## Brief
Write out each line of the listing as it stands, without the images.

※ ※ ※

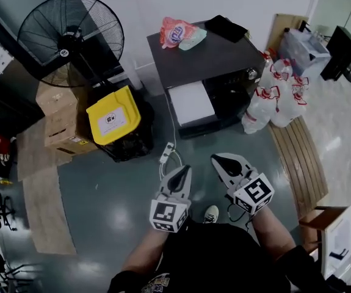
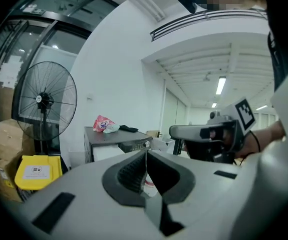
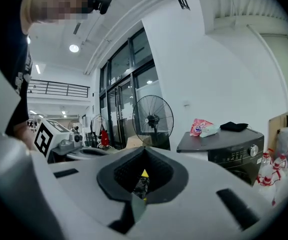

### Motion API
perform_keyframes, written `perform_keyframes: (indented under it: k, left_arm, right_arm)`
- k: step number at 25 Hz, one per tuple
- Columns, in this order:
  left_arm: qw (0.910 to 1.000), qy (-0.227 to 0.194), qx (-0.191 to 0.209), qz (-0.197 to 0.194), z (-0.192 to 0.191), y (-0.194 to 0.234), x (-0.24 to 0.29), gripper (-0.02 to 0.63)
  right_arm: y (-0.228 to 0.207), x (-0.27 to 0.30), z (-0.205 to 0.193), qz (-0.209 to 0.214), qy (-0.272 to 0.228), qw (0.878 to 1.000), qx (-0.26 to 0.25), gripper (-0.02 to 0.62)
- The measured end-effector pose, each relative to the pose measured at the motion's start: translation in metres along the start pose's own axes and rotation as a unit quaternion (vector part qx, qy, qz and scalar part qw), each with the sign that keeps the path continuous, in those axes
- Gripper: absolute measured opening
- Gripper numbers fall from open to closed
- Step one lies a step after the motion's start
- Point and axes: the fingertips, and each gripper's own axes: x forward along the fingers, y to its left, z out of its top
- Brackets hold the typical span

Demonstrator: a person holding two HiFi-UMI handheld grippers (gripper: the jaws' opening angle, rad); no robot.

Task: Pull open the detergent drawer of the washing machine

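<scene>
Both tongs, left (image 1: 181,177) and right (image 1: 224,162), are closed and empty, well short of the washer (image 1: 206,60). Its drawer, apparently the white panel (image 1: 190,102), looks shut. I should approach squarely, open one tongs, then pull straight.

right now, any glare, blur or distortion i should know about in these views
Head view: wide-angle bowing toward the edges, soft glare patches on the floor, washing machine dark with little detail. Left gripper view: fisheye circle, black corners, ceiling strip light blown out. Right gripper view: same fisheye, round ceiling light blooms, background sharp.
</scene>
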Motion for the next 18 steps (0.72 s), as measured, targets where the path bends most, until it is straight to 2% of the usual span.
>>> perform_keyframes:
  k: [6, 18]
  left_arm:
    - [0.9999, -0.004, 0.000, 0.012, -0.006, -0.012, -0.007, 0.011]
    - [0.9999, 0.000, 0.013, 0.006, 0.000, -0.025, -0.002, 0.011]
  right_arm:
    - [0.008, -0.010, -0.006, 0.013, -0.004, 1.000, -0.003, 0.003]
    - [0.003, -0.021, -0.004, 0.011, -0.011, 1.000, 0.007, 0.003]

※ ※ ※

## Answer box
### Motion API
perform_keyframes, written `perform_keyframes: (indented under it: k, left_arm, right_arm)`
- k: step number at 25 Hz, one per tuple
- Columns, in this order:
  left_arm: qw (0.910 to 1.000), qy (-0.227 to 0.194), qx (-0.191 to 0.209), qz (-0.197 to 0.194), z (-0.192 to 0.191), y (-0.194 to 0.234), x (-0.24 to 0.29), gripper (-0.02 to 0.63)
  right_arm: y (-0.228 to 0.207), x (-0.27 to 0.30), z (-0.205 to 0.193), qz (-0.209 to 0.214), qy (-0.272 to 0.228), qw (0.878 to 1.000), qx (-0.26 to 0.25), gripper (-0.02 to 0.62)
- The measured end-effector pose, each relative to the pose measured at the motion's start: translation in metres along the start pose's own axes and rotation as a unit quaternion (vector part qx, qy, qz and scalar part qw), each with the sign that keeps the path continuous, in those axes
- Gripper: absolute measured opening
- Gripper numbers fall from open to closed
- Step one lies a step after the motion's start
- Point and axes: the fingertips, and each gripper's own axes: x forward along the fingers, y to its left, z out of its top
- Brackets hold the typical span

Demonstrator: a person holding two HiFi-UMI handheld grippers (gripper: the jaws' opening angle, rad); no robot.

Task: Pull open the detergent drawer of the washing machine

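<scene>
Both tongs, left (image 1: 181,177) and right (image 1: 224,162), are closed and empty, well short of the washer (image 1: 206,60). Its drawer, apparently the white panel (image 1: 190,102), looks shut. I should approach squarely, open one tongs, then pull straight.

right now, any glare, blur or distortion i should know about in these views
Head view: wide-angle bowing toward the edges, soft glare patches on the floor, washing machine dark with little detail. Left gripper view: fisheye circle, black corners, ceiling strip light blown out. Right gripper view: same fisheye, round ceiling light blooms, background sharp.
</scene>
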Motion for the next 18 steps (0.72 s), as measured, targets where the path bends most, until it is straight to 2% of the usual span.
>>> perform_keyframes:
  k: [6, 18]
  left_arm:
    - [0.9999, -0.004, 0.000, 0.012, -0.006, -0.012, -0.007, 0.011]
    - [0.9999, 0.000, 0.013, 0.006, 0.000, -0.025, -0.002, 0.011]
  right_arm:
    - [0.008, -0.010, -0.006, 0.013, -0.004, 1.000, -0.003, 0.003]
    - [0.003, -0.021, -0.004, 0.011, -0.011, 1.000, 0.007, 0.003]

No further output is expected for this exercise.